Jean Baptiste Satchivi : Le potentiel africain en matière d’agriculture et d’agro-industrie n’est plus à démontrer, les chiffres étant assez éloquents dans ce sens. L’optimisation de ce potentiel est devenue aujourd’hui un enjeu crucial pour le développement du Continent lorsque l’on considère l’évolution démographique mondiale qui est en forte croissance. Pour y arriver, le secteur privé africain doit prendre une part plus active et plus spontanée dans la recherche de solutions et d’idées afin de motiver davantage les gouvernants à aller vers la création de conditions socio-économiques favorables à une agriculture épanouie et épanouissante pour les populations africaines. Les jeunes entrepreneurs africains rivalisent au quotidien de créativité et d’innovation, et leurs actions sont orientées vers la recherche de solutions modernes destinées à dynamiser l’activité économique et le mode de vie des peuples africains de manière générale.
Quels sont, selon vous, les champs d’intervention de prédilection pour les jeunes agro-startupers africains ?
Dans l’agriculture et l’agro-industrie, les innovations des jeunes promoteurs d’entreprises sont censées favoriser une accélération des processus de production et aussi une meilleure maîtrise de la production agricole, surtout lorsque l’on considère les innovations digitales. Le besoin que révèlent les jeunes promoteurs d’entreprises digitales offre l’opportunité de passer plus rapidement d’une agriculture de subsistance à une agriculture créatrice de revenus qui assure l’autosuffisance alimentaire pour l’ensemble des peuples de notre planète, mais aussi l’équilibre macroéconomique de nos pays à travers l’amélioration continue des revenus issus des exportations des produits agricoles. Au bout de toutes les réflexions de notre ère, il ressort de manière consensuelle que le moment est venu pour que l’Afrique joue une partition déterminante dans l’histoire du monde, et c’est une raison très importante qui doit motiver l’essor de jeunes entrepreneurs innovants dans le secteur de l’agriculture et l’agro-industrie.
Quels sont, à votre sens, les éléments déterminants pour la réussite des startups dans ce domaine sur le continent ?

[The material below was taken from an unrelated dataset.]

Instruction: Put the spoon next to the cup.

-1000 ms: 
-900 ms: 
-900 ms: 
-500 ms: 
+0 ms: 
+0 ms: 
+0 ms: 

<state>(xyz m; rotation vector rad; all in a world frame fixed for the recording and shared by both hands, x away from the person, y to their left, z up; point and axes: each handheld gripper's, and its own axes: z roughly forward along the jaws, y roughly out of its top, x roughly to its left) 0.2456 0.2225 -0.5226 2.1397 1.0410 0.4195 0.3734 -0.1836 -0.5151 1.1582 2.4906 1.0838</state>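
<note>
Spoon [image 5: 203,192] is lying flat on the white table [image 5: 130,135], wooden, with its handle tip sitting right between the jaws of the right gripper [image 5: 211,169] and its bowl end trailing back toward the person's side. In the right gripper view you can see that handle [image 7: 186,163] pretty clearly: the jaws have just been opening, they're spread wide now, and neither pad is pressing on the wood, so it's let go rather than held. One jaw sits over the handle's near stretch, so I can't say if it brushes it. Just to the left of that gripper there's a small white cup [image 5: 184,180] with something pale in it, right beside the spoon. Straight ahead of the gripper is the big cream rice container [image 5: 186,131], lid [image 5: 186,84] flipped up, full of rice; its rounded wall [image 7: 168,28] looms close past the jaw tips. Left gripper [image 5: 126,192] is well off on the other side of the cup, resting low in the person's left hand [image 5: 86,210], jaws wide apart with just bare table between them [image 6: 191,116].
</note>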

Outre les problématiques communes à toutes les entreprises, avec le Think Tank, Afrique Grenier du Monde, la Chambre de Commerce et d’Industrie du Bénin, et Africangels et de jeunes promoteurs de startups, venus de toute l’Afrique, nous avons déterminé trois axes sur lesquels doivent s’appuyer les réflexions pouvant offrir le plein succès aux startups engagées par exemple dans la digitalisation du secteur agro-industriel. D’abord, l’agriculture n’est pas un secteur économique comme les autres, car la survie des personnes en dépend directement. Il faut donc former les jeunes promoteurs de startups à avoir une connaissance profonde du secteur, à en comprendre les enjeux. Ensuite, dans le même sens il faut un meilleur investissement par le secteur privé pour créer un effet d’entraînement chez les jeunes promoteurs. Plus le secteur privé s’appropriera son rôle de leadership dans la résolution des problématiques de développement du secteur, plus il y aura une diversité d’opportunités pour ces jeunes promoteurs de startups qui débordent de créativité. Enfin, sur la question du financement, il faut aller au-delà même de la facilitation de l’accès à tout le secteur et envisager un modèle de financement adapté aux startups qui s’intéressent au secteur agricole afin de donner l’occasion aux startups de proposer des solutions révolutionnaires et durables.